His expression doesn't give much away. "I don't think Marie made friends here."
"What about you? Are you all right?" I keep to the shadows as we walk in the empty street out of concern for his reputation. Since our unpleasant exchange with Marie, I'm hyper-aware of everything I do around him. He tells me Marie is gone.
"I'm still disappointed by the way she and I parted," he admits. "I don't enjoy conflict. If there was something I could have said or done to defuse the situation, I couldn't find it."
"She was in love with you," I point out. "That's not your problem to fix."
"She thought she was, but she's never met the real me. She wanted a fantasy."
"I couldn't stop loving you overnight." Maybe I should cut Marie some slack. "Do you think we asked too much of her?"
"You wouldn't destroy something important to me."
"You don't know that." I lift my eyebrows. "If you told me you love someone else, I might burn your house down around you."
He bumps me with his shoulder. "It is not in you to hurt someone you love."
"Guess not." I sigh theatrically. "I'd only pine in an isolated cabin on top of a mountain for as long as I live."
"You won't have to worry about that, because I am a swan," he says with pride.
"A swan?"
"I mate for life." He looks heavenward.
"Er. Philip?" I haven't forgotten he had a mate before me. I don't begrudge him that. For his sake I wish Philip had lived.
He sighs. "For years, I thought my heart died with Philip, but it didn't."
"I suppose you're looking to mate again." My heart seems to flutter anxiously.
"Mmhmm." He looks down, but he's wearing a shy smile.
"Do you have a swan mating ritual to woo me with?"
"I'll think of something. But first, you need a bath." He pivots and walks backward. "You stink, dearest. I say that with love."
I float the rest of the way to the clinic. Once we're there, I gather a towel and fresh clothing and head downstairs to take a shower. I stay under the flow until the water runs cold. My mind goes in a hundred different directions.
What should I do?
I've kept a tenuous grasp on my heart in case I'm drawn back to the world I belong in. I didn't make the choice to leave Sophie. What if I'm forced to leave Sumner now that I've let every doubt about us go? What if I give him everything I am, and I never see him again?
I could make a list of pros and cons. I could balance my conscience and my sense of responsibility against the slim possibility of happiness. I could formulate a plan, but I'm not in control. I've never been in control.
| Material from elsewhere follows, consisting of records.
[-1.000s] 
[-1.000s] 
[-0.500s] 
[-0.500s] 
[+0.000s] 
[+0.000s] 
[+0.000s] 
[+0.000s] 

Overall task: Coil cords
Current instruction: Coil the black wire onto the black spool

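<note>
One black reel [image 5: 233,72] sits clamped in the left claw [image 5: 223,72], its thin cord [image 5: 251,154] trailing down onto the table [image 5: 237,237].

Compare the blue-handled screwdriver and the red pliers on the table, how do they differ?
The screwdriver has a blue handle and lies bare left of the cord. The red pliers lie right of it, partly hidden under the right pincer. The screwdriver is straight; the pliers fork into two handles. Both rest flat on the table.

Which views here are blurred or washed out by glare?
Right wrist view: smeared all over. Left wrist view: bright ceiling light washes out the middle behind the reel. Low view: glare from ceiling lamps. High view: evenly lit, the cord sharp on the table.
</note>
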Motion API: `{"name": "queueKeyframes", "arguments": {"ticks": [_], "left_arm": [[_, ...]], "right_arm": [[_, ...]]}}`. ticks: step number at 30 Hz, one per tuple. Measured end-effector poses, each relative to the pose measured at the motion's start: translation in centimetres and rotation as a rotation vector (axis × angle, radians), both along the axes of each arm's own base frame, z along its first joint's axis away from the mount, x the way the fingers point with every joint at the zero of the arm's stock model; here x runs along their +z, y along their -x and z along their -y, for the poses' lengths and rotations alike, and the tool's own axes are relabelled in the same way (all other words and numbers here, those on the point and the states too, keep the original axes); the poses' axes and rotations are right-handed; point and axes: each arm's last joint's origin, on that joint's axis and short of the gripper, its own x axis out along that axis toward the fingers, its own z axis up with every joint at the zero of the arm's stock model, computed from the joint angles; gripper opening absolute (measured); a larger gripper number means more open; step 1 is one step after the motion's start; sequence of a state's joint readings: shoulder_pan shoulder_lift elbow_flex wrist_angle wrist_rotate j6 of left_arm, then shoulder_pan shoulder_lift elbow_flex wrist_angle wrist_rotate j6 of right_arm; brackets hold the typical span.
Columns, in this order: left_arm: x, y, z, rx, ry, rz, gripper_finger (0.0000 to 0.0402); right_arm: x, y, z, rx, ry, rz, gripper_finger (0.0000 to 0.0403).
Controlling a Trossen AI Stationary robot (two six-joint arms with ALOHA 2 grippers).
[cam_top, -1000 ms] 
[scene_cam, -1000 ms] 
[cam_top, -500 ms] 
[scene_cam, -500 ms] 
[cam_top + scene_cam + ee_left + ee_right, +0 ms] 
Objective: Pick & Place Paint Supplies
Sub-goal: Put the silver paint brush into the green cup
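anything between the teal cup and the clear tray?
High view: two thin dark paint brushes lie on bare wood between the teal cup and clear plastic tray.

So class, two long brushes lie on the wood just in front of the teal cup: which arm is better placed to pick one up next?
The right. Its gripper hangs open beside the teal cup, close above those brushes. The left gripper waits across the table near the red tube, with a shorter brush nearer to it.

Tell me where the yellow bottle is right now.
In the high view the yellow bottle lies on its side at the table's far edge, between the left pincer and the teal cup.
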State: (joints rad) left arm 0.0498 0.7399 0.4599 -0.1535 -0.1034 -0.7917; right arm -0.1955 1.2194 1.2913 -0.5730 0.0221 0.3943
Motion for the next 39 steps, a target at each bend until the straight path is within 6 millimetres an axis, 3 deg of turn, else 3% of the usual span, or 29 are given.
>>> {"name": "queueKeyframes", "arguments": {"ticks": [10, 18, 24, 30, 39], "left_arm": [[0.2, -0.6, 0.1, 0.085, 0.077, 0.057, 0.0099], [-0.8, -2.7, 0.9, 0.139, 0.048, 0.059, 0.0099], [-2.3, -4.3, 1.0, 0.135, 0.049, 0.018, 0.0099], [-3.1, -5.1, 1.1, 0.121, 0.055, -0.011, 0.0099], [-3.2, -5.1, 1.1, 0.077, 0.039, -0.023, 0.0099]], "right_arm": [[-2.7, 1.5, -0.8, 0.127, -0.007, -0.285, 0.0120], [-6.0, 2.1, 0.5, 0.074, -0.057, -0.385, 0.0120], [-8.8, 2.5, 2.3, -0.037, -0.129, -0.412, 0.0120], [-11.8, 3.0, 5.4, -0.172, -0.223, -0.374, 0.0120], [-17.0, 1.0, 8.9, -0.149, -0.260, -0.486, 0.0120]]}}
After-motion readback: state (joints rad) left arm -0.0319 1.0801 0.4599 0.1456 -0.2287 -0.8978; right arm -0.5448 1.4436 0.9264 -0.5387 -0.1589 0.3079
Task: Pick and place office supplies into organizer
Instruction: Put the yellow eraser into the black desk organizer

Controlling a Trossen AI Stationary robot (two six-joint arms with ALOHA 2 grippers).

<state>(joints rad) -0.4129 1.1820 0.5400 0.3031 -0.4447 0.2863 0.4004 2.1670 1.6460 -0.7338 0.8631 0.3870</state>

Heaven or heartbreak. Sumner or Sophie.
I've lived with the illusion of control, because I never relinquished that last little bit of fear. I don't know if I can.
Once I get upstairs Sumner welcomes me into bed. Warmth suffuses my whole body. He nuzzled me gently, with unhurried kisses. He shows patience and the kind of intensity that leads to making love instead of fucking. I want him.
I want to give up my fears and my doubts. I want to…
It doesn't matter what I want. Life has a way of taking over.
Before we get to the good stuff, I drift off to sleep.
In my dreams, Sumner is every bit as sexy as I knew he could be.